- [WHAT IS BEING ASKED] Retype, exactly and completely, the listing that comes next, skipping its images.

- [SUPPLIED INFORMATION]
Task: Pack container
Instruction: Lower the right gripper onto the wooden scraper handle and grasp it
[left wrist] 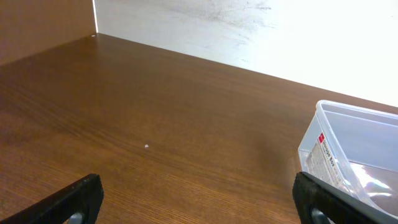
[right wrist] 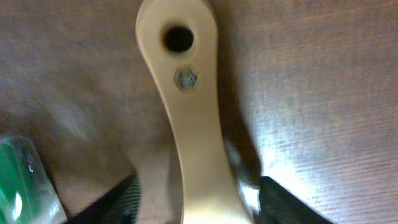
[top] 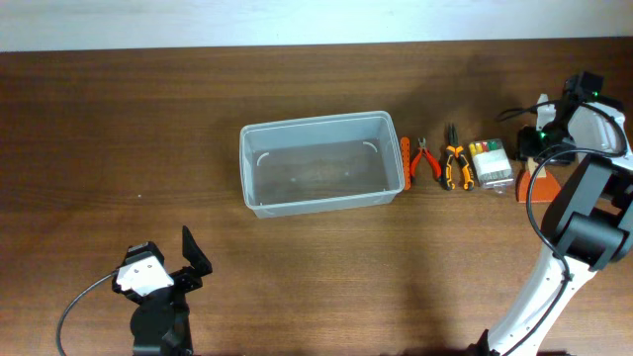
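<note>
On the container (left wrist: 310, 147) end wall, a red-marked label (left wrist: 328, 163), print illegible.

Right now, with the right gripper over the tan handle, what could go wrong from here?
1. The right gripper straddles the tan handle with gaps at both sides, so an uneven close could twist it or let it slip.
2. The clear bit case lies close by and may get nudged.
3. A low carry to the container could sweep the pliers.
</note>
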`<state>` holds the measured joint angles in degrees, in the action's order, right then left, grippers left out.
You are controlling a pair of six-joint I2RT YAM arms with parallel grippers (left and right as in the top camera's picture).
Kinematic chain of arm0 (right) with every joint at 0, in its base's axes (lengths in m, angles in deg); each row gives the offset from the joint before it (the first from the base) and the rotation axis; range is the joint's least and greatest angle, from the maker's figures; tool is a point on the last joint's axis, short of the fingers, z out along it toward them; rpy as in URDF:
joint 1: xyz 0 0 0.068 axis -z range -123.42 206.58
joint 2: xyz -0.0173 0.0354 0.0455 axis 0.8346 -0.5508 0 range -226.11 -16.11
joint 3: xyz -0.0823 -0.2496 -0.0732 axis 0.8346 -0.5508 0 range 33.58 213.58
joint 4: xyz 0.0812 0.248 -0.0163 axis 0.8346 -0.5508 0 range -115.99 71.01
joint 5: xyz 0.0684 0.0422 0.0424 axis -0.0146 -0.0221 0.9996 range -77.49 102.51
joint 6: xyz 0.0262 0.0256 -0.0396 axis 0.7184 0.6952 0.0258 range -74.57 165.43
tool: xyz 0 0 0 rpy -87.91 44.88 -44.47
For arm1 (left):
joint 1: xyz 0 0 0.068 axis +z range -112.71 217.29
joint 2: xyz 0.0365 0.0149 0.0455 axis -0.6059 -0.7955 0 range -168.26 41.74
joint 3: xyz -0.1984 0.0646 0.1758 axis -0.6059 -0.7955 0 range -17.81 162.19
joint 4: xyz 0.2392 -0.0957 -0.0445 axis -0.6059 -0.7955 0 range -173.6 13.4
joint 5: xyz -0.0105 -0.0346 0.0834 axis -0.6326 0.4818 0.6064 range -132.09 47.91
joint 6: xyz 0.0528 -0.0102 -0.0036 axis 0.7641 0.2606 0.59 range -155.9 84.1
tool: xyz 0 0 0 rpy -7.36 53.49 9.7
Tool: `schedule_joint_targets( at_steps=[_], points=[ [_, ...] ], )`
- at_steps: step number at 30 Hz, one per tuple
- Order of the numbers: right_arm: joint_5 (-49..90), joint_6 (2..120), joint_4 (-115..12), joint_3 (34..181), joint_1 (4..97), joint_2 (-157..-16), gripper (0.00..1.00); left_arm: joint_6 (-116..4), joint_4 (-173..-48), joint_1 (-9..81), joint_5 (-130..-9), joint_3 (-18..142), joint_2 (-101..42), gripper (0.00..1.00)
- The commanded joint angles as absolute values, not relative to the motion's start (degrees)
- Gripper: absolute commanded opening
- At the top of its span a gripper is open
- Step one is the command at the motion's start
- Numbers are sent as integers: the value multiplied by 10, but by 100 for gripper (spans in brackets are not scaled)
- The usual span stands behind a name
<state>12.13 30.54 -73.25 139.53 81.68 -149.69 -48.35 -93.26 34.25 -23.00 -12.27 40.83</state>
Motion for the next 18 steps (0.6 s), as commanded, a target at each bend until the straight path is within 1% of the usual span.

- [REPLY TO THE EXERCISE]
Task: Pack container
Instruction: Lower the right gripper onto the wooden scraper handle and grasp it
[left wrist] 
[right wrist] 
[top] 
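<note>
On the container (left wrist: 310, 147) end wall, a red-marked label (left wrist: 328, 163), print illegible.

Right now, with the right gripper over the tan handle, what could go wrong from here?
1. The right gripper straddles the tan handle with gaps at both sides, so an uneven close could twist it or let it slip.
2. The clear bit case lies close by and may get nudged.
3. A low carry to the container could sweep the pliers.
</note>
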`<state>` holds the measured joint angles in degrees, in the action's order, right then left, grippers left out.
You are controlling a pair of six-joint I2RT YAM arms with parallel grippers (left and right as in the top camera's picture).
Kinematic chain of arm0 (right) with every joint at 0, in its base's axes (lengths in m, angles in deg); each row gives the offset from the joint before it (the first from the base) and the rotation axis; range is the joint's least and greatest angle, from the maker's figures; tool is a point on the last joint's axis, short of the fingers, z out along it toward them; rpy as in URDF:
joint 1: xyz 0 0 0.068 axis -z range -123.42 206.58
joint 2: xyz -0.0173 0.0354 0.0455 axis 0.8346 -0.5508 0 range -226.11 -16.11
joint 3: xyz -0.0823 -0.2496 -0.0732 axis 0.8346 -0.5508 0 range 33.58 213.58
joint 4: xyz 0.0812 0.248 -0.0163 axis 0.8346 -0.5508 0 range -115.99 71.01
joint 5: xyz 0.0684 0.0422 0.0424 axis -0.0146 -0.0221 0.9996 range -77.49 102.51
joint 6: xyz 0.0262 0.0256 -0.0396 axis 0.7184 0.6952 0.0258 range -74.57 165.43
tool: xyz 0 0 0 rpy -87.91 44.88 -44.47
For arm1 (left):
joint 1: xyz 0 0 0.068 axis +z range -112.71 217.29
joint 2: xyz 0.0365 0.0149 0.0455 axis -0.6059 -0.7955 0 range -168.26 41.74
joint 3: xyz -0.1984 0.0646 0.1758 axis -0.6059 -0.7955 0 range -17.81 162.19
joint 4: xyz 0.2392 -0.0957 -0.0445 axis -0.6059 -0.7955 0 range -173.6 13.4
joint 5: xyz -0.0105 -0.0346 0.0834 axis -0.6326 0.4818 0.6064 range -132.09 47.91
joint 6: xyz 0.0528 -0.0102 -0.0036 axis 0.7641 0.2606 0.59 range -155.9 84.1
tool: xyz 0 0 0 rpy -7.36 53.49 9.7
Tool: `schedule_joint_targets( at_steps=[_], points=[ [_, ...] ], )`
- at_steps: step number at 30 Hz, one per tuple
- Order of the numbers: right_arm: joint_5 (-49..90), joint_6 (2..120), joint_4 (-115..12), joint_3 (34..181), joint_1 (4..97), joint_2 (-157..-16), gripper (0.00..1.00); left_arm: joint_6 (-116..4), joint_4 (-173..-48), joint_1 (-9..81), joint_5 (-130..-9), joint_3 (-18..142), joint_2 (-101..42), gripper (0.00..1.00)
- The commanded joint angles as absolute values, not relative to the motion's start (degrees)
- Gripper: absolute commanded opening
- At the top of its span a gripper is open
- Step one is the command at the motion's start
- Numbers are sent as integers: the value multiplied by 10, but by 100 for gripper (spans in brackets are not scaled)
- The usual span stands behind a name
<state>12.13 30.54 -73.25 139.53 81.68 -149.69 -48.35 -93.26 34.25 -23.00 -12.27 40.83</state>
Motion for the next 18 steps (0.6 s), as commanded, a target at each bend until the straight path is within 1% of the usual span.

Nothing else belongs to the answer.